Whenever a line in the data below includes the string "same", copy it out.

# Record set
=======
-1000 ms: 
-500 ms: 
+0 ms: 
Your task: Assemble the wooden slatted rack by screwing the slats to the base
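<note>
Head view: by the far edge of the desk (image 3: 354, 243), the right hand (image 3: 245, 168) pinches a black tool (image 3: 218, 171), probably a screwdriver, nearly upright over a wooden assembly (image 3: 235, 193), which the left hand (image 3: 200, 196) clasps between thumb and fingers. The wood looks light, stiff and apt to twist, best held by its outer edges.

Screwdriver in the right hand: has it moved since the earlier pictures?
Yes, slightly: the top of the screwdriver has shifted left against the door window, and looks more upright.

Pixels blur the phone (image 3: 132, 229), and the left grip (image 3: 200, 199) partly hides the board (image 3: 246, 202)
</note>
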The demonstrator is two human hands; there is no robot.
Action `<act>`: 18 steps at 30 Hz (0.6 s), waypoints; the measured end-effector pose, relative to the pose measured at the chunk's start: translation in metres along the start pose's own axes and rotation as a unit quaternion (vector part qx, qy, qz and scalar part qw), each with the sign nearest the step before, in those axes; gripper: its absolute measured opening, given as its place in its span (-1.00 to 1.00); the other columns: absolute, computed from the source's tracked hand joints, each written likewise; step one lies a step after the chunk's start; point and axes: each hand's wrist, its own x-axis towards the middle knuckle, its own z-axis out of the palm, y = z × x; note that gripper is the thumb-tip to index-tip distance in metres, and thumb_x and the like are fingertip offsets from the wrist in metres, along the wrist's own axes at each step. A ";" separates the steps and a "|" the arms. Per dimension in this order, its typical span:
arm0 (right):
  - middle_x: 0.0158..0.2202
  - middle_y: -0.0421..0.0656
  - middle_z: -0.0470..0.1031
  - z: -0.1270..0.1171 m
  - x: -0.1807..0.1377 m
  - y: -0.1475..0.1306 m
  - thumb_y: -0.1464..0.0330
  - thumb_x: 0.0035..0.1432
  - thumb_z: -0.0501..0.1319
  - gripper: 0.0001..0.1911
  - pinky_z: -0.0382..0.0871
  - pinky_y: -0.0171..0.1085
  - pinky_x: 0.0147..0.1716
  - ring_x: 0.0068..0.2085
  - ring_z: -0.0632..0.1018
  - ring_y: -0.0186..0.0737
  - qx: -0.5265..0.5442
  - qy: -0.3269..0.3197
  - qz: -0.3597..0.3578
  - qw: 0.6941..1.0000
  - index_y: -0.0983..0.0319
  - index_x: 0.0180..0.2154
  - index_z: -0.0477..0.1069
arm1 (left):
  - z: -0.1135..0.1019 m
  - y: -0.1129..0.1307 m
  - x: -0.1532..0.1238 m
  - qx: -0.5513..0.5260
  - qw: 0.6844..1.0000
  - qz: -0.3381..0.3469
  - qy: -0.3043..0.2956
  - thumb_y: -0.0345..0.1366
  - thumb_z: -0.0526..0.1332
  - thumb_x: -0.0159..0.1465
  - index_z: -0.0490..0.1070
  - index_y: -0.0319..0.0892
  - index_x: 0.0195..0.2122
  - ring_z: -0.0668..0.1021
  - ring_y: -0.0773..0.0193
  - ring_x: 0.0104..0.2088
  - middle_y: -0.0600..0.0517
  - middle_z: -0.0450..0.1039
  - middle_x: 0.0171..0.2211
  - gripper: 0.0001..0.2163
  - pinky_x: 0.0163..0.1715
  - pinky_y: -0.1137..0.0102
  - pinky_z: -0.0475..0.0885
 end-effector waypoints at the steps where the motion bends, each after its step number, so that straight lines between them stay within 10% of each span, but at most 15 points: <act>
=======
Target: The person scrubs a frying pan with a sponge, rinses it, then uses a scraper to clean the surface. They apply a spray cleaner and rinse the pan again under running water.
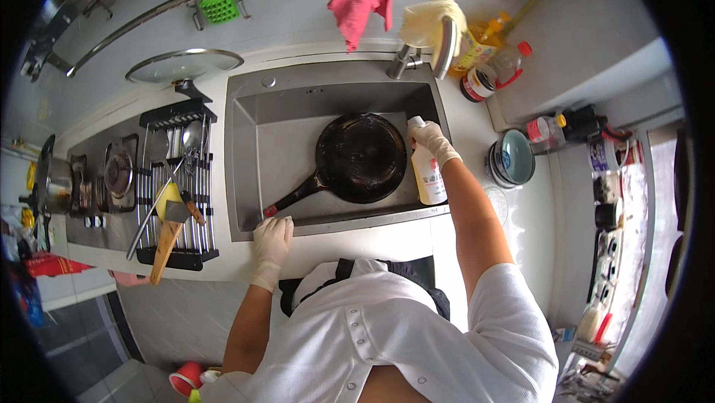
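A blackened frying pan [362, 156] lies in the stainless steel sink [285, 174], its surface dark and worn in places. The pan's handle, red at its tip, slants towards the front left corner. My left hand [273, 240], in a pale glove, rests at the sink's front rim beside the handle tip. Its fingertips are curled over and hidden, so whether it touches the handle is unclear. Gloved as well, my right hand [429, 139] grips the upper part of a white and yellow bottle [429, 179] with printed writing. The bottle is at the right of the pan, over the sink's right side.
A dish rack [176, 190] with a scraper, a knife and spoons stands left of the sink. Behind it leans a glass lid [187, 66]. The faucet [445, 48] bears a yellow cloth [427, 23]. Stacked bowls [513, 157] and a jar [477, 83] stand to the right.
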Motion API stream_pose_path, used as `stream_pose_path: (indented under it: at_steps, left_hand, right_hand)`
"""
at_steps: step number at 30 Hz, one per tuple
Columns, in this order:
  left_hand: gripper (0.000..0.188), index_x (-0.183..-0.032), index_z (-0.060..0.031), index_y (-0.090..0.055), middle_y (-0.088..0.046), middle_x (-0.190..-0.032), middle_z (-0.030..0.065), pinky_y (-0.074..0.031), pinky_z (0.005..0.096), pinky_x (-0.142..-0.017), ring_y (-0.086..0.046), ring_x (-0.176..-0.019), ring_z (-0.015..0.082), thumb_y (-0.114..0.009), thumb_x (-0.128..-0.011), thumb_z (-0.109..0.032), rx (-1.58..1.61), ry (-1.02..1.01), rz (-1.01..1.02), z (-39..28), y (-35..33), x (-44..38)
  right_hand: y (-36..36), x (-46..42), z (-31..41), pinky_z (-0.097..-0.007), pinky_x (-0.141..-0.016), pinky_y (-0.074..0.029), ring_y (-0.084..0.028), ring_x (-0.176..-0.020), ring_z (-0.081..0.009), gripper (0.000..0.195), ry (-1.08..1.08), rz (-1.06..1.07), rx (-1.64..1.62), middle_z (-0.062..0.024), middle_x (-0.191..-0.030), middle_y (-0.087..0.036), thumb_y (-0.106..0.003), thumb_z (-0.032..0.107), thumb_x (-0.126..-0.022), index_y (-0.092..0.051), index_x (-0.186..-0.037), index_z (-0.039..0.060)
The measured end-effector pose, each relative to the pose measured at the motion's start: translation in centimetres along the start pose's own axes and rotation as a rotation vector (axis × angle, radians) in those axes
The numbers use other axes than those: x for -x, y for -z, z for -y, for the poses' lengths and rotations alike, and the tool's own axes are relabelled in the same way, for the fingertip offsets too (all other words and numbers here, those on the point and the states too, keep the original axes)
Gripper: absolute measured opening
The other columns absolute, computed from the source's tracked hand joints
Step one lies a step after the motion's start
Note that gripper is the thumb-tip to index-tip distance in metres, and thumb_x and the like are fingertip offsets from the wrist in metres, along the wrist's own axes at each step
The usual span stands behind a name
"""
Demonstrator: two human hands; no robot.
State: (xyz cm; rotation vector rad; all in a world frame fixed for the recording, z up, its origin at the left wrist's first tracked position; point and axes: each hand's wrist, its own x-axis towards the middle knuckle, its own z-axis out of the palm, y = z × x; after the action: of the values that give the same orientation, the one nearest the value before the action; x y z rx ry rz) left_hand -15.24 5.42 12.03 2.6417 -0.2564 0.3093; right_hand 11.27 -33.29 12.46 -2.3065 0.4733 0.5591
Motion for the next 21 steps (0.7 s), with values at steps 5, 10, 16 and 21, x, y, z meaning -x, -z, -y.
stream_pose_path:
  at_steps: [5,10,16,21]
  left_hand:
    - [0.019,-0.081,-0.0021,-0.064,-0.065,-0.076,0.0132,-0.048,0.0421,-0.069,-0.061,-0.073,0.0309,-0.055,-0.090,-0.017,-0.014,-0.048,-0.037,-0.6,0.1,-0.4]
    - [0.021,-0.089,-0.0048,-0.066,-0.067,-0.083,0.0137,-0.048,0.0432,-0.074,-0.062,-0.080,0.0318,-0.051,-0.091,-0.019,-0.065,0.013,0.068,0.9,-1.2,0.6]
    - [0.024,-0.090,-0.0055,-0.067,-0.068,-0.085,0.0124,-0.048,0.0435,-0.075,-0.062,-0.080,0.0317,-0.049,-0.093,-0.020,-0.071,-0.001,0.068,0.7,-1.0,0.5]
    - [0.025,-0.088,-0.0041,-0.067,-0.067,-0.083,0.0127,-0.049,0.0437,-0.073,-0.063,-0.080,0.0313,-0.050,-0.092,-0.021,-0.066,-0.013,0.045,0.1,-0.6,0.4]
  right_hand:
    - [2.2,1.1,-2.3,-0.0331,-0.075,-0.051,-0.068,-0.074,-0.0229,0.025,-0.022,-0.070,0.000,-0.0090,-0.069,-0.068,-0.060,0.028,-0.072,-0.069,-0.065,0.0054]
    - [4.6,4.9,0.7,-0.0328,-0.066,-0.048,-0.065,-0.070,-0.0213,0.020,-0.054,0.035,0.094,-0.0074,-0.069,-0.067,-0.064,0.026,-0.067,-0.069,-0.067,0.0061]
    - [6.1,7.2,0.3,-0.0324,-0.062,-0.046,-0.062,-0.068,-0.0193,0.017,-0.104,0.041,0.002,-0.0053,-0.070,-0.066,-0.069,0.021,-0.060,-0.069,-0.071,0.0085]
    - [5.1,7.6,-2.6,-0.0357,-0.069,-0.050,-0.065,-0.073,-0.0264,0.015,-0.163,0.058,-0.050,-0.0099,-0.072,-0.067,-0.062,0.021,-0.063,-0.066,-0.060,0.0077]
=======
# Result below
The numbers use other axes than those: x for -x, y for -z, z for -y, for the poses' lengths and rotations alike, and the tool's own axes are relabelled in the same way, for the fingertip offsets too (all other words and numbers here, those on the point and the states too, keep the original axes)
State: (xyz cm; rotation vector rad; all in a world frame fixed for the recording, z up, its origin at the left wrist's first tracked position; point and axes: each hand's wrist, its own x-axis towards the middle knuckle, its own z-axis out of the palm, y = z × x; after the action: of the values that give the same orientation, the one nearest the value before the action; x y z rx ry rz) left_hand -15.24 5.42 12.03 2.6417 -0.2564 0.3093; right_hand 11.27 -33.29 12.46 -2.3065 0.4733 0.5591

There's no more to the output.